Menurut Fajri, pendekatan ini penting agar ide usaha yang dimiliki pemuda bisa benar-benar diwujudkan.

“Banyak anak muda punya ide bagus, tapi terkendala di eksekusi. Di sinilah peran kami memastikan mereka punya bekal yang cukup untuk menjalankan usaha,” katanya.

Baca Juga :   Semarak Idul Adha di Kilang Pertamina Plaju, Berkurban 63 Sapi Untuk Warga Sekitar Perusahaan

Ia juga menegaskan bahwa program ini selaras dengan visi pemerintah daerah dalam membangun kemandirian ekonomi generasi muda.

“Ini bagian dari upaya mencetak pemuda yang mandiri secara ekonomi dan mampu menciptakan lapangan kerja,” tambahnya.

Staf Ahli Gubernur Sumatera Selatan Bidang Pemerintahan, Hukum, dan Politik, Ir. H. Panji Cahyanto, menilai pengembangan kewirausahaan pemuda sebagai langkah strategis dalam mendorong pertumbuhan ekonomi daerah.

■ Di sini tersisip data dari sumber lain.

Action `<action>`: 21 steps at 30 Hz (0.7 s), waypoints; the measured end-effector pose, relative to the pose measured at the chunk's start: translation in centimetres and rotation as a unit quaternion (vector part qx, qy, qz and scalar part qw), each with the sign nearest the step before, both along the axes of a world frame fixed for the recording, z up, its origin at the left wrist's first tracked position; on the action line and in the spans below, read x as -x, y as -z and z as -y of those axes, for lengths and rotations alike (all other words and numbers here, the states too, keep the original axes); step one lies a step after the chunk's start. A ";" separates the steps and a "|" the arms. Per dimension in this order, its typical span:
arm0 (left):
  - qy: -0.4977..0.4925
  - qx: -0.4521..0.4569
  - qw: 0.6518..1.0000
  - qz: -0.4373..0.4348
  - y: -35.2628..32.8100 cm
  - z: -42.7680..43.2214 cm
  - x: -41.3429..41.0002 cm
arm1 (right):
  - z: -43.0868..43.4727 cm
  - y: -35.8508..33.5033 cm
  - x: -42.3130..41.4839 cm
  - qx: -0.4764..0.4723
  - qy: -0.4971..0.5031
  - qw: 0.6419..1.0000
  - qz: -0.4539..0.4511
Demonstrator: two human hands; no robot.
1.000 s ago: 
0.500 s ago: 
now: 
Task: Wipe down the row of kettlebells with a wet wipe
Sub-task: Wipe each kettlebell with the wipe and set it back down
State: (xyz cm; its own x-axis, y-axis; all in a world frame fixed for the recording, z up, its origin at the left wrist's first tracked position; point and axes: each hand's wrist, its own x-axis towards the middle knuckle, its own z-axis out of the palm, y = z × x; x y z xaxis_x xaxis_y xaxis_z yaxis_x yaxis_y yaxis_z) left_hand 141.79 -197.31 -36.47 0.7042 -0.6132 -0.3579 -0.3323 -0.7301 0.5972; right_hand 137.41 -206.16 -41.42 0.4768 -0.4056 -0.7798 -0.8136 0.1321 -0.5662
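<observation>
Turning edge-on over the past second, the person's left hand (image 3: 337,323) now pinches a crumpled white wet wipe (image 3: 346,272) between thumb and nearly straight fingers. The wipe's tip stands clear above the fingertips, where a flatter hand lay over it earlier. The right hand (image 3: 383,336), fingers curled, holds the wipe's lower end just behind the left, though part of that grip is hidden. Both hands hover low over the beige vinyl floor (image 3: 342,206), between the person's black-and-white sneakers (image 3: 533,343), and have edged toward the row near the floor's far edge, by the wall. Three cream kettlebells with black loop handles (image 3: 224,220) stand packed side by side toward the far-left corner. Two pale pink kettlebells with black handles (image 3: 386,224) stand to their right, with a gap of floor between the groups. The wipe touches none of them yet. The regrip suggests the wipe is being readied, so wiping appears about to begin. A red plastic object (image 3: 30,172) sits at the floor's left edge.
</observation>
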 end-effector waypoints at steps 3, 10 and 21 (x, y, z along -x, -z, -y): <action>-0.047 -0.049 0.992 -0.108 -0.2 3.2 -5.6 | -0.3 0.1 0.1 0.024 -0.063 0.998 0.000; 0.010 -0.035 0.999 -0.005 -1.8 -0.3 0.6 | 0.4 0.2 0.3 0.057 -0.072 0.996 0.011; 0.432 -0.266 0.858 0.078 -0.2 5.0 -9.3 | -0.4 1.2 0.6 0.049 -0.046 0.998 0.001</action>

“Kewirausahaan pemuda bukan hanya soal usaha, tetapi juga bagian dari strategi pembangunan ekonomi daerah,” ujarnya.

Panji menekankan pentingnya penguatan kapasitas dari berbagai aspek.

“Kami ingin generasi muda memiliki kemampuan teknis, manajerial, dan pengelolaan usaha yang baik, sehingga mampu bersaing dan produktif,” katanya.

Ia juga menyebut bahwa program ini menjadi salah satu instrumen penting dalam mendorong ekonomi lokal.

“Jika pemuda kuat secara ekonomi, maka dampaknya akan langsung terasa pada pertumbuhan ekonomi daerah,” jelasnya.

Dalam kegiatan ini, para peserta mendapatkan berbagai materi, mulai dari pengelolaan keuangan pribadi, penguatan kewirausahaan, pemanfaatan digitalisasi UMKM, hingga literasi investasi dan manajemen risiko.

“Kami ingin mencetak wirausaha yang tidak hanya kreatif, tetapi juga tahan terhadap dinamika ekonomi,” ujar Arifin.

Kegiatan ini juga dirangkaikan dengan seremoni onboarding, penyerahan simbolis inklusi keuangan kepada UMKM muda, serta dukungan bantuan dari Pemerintah Provinsi Sumatera Selatan.

Dengan sinergi antara pemerintah daerah dan OJK, diharapkan ekosistem kewirausahaan muda di Sumatera Selatan semakin kuat.

“Kolaborasi ini akan terus kami perkuat agar tercipta ekosistem yang inklusif, adaptif, dan berkelanjutan,” tutup Arifin.